We will setup a 4 Node Hadoop Cluster using Hadoop 2.7.1 and Ubuntu 14.04.
Our cluster will consist of:
- Ubuntu 14.04
- Hadoop 2.7.1
- HDFS
- 1 Master Node
- 3 Slave Nodes
After we have setup our Hadoop cluster we will also run a wordcount and a streaming job.
This Big Data Series will cover:
- Setup Hadoop and HDFS
- Setup Hive
- Setup Pig
- Setup Spark
Setup Presto(Coming Soon)Setup Impala(Coming Soon)- Example PySpark Application
Example Scala Application(Coming Soon)Example Hive Application(Coming Soon)
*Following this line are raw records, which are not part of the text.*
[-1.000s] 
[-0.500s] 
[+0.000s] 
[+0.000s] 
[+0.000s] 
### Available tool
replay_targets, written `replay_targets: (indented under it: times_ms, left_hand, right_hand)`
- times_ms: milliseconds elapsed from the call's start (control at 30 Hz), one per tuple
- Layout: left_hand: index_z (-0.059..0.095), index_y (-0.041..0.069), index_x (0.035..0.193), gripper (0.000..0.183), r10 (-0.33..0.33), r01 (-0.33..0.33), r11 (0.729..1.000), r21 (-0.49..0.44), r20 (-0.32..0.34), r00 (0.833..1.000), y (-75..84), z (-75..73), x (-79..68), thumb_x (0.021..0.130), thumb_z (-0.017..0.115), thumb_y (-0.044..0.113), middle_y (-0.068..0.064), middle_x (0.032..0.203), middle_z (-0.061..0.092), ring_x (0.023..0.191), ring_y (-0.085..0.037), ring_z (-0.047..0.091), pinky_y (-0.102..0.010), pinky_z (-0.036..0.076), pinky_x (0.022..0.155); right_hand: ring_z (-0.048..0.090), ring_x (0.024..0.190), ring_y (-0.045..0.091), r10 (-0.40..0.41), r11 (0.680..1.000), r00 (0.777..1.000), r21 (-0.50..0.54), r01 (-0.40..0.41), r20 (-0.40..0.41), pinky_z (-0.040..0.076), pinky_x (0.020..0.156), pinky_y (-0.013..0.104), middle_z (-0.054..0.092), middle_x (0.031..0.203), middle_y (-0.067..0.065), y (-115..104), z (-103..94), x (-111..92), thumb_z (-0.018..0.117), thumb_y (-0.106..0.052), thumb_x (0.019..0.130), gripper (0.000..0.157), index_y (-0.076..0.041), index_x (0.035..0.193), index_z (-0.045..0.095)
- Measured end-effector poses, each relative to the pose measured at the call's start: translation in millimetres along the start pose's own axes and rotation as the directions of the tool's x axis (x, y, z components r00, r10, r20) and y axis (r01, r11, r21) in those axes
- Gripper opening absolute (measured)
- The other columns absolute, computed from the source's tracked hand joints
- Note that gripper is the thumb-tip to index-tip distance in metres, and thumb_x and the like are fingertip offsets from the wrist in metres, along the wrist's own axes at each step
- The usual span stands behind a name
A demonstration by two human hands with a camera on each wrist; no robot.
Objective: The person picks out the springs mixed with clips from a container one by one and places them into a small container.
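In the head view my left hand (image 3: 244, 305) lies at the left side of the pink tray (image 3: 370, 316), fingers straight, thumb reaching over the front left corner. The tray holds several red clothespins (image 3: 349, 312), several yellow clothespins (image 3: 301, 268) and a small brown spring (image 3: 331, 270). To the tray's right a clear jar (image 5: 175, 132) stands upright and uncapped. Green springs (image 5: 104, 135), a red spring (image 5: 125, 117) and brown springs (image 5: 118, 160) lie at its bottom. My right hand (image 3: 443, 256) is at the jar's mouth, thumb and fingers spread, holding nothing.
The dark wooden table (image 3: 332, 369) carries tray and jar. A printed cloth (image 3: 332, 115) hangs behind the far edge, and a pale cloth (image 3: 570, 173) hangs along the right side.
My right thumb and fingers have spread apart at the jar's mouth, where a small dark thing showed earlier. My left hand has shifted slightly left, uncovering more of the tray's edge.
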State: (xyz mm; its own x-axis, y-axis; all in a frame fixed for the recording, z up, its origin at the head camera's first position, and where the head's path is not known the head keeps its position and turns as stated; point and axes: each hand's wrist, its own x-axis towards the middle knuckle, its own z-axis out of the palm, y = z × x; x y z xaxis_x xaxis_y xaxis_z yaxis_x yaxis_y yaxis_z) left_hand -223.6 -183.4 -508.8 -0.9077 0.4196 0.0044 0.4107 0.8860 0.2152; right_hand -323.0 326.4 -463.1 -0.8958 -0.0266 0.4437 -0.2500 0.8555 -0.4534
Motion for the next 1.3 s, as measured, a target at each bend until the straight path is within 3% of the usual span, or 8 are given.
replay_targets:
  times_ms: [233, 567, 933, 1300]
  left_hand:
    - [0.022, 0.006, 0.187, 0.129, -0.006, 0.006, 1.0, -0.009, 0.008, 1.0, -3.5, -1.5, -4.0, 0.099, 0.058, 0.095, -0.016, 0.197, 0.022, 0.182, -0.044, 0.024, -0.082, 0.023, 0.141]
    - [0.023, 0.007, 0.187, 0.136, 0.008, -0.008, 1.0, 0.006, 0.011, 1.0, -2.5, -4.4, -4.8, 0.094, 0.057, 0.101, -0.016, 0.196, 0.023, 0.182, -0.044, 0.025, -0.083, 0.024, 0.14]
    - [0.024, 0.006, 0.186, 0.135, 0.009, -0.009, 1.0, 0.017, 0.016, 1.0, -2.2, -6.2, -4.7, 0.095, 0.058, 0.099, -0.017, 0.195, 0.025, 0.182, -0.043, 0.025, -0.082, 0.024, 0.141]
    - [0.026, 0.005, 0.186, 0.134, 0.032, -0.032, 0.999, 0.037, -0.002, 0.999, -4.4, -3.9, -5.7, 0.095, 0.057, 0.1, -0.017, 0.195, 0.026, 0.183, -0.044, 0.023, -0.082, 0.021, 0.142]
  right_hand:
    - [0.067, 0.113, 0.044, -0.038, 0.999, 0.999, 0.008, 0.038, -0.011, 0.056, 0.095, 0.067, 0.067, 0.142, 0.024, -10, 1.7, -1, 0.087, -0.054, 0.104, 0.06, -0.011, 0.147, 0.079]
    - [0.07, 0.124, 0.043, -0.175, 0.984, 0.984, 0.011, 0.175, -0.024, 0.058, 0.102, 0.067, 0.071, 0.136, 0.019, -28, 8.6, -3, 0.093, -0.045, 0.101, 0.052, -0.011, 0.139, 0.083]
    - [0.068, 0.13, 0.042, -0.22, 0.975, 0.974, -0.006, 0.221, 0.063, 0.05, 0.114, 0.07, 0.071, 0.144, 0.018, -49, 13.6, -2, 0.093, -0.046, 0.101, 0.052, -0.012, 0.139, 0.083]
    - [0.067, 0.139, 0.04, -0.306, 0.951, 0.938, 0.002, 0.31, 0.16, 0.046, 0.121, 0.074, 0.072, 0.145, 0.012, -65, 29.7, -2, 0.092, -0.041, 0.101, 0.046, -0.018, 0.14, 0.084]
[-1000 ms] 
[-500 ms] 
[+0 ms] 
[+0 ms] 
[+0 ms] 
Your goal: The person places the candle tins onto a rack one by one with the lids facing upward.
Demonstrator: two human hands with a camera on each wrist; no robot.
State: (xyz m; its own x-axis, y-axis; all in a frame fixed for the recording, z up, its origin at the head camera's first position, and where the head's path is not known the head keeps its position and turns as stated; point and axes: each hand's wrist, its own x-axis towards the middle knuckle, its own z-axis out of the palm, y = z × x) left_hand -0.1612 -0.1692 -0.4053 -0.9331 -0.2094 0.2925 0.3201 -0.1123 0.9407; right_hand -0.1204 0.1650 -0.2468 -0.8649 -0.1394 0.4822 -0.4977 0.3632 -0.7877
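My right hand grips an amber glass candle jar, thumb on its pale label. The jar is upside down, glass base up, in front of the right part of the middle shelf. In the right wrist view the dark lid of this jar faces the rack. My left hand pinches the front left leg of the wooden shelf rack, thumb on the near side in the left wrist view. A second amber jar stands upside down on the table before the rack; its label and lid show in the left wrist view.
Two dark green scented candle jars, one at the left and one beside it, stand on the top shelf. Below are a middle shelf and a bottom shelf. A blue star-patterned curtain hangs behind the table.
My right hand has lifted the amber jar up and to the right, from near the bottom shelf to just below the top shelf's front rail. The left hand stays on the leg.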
Lets get started with our setup:
For simplicity, please disable iptables or any other firewall related service. For the Dependencies section, we will execute this on all the nodes of our cluster
Installing Dependencies:
$ sudo apt-get update && sudo apt-get upgrade -y
$ sudo apt-get install openjdk-7-jdk -y
$ cd /usr/lib/jvm
$ sudo mv java-7-openjdk-amd64 jdk
$ mkdir -p /home/hadoop/mydata/hdfs/namenode
$ mkdir -p /home/hadoop/mydata/hdfs/datanode
Hadoop User and Group:
$ addgroup hadoop
$ adduser --ingroup hadoop hadoop
$ adduser hadoop sudo
Setup Sudoers:
$ echo "%hadoop ALL=(ALL:ALL) NOPASSWD:ALL" >> /etc/sudoers
Setup DNS in Hosts:
$ echo "
127.0.0.1 localhost
172.16.1.1 hadoop-master
172.16.1.11 hadoop-slave1
172.16.1.12 hadoop-slave2
172.16.1.13 hadoop-slave3
" >> /etc/hosts
Setup Hadoop:
$ cd ~/
$ wget http://mirror.cc.columbia.edu/pub/software/apache/hadoop/common/hadoop-2.7.1/hadoop-2.7.1.tar.gz
$ sudo tar vxzf hadoop-2.7.1.tar.gz -C /usr/local
$ cd /usr/local
$ sudo mv hadoop-2.7.1 hadoop
$ sudo chown -R hadoop:hadoop hadoop
$ sudo chown -R hadoop:hadoop /home/hadoop/mydata/hdfs
$ cd
** Hadoop Variables:*
echo "
# HADOOP
export JAVA_HOME=/usr/lib/jvm/jdk/
export HADOOP_HOME=/usr/local/hadoop
export PATH=$PATH:$HADOOP_HOME/bin
export PATH=$PATH:$HADOOP_HOME/sbin
export HADOOP_MAPRED_HOME=$HADOOP_HOME
export HADOOP_COMMON_HOME=$HADOOP_HOME
export HADOOP_HDFS_HOME=$HADOOP_HOME
export YARN_HOME=$HADOOP_HOME
" >> /home/hadoop/.bashrc
Note: Now that Hadoop is installed on the Master, repeat the previous steps on your slave nodes. Later on we will sync all the configurations over to the slaves that we will edit below.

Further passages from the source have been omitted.